AIM OF THE EXERCISE:
Find how many lines of the following entries contain "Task". Reply with the number alone.

Items from a dataset:

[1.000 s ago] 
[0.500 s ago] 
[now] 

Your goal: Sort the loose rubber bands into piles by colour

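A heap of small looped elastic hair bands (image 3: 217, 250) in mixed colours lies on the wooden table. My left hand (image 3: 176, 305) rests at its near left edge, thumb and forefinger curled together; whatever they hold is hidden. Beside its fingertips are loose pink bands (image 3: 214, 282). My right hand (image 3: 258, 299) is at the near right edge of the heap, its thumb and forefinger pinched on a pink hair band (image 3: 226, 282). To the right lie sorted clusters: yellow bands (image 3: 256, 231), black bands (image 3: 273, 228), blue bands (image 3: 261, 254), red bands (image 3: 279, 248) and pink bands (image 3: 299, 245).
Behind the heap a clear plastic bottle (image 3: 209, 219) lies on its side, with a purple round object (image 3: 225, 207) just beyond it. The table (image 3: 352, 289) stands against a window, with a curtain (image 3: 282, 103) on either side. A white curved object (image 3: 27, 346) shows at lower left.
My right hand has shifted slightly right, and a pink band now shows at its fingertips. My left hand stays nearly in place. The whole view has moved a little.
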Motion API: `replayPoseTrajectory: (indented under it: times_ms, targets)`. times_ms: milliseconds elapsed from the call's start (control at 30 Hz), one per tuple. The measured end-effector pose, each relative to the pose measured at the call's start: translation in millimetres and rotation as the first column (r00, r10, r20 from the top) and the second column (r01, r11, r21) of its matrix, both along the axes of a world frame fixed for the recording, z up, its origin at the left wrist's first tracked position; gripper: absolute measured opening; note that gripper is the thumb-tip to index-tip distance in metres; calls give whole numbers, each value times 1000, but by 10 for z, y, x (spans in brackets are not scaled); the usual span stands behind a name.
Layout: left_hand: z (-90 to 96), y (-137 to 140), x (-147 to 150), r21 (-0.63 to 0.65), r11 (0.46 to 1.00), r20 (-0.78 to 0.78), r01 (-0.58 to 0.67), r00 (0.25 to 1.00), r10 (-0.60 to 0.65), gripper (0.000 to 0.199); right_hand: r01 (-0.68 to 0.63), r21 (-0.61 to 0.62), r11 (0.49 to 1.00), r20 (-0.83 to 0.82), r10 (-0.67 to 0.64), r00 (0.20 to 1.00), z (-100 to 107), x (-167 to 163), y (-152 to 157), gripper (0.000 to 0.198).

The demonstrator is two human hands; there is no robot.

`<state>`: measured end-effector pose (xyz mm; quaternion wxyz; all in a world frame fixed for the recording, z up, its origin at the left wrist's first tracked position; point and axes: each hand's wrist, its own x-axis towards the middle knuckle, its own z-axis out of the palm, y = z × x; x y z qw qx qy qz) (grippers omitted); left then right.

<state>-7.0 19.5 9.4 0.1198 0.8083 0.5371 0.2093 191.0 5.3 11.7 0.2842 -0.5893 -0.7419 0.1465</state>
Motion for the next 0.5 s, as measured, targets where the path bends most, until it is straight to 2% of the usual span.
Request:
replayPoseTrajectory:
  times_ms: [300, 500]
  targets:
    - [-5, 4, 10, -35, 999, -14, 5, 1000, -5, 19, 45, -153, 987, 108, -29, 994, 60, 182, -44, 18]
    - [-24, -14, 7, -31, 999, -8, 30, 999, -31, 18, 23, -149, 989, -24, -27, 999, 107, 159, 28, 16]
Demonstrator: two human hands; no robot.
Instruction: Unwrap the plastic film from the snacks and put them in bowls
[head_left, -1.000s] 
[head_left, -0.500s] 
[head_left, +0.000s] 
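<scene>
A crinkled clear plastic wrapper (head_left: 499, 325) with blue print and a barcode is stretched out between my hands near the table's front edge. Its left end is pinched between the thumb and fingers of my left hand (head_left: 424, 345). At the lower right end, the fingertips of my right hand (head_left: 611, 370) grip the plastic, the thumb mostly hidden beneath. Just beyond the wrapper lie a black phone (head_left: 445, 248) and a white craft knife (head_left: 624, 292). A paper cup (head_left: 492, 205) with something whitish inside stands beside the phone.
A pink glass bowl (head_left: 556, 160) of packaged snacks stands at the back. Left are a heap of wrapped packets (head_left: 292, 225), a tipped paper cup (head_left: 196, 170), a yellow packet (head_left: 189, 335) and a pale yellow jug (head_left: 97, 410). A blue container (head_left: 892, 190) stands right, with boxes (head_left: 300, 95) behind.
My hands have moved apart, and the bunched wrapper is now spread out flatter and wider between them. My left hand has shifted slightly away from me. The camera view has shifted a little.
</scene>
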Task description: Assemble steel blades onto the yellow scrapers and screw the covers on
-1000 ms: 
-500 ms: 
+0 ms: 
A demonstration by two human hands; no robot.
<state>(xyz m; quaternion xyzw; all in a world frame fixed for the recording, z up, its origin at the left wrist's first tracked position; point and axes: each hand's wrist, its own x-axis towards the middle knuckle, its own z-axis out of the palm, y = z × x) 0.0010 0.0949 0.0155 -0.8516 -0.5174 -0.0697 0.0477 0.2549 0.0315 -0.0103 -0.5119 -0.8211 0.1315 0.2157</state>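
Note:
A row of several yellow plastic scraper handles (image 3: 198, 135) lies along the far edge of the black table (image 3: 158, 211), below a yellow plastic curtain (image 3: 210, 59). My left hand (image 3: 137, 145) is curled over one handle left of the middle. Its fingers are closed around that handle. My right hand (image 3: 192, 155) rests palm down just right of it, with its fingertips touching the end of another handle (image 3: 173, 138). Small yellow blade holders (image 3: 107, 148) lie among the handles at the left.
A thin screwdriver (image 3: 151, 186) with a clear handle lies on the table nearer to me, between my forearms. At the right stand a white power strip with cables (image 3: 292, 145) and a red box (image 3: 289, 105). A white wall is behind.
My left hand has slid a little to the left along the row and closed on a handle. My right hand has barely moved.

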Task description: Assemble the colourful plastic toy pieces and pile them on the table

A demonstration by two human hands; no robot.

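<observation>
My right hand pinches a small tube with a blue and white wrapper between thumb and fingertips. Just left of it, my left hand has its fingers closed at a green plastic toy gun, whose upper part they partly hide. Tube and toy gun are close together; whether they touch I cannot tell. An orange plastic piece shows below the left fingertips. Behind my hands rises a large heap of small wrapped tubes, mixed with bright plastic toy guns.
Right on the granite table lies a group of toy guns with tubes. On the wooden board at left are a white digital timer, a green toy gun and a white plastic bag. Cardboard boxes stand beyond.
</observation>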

ANSWER TO THIS EXERCISE:
2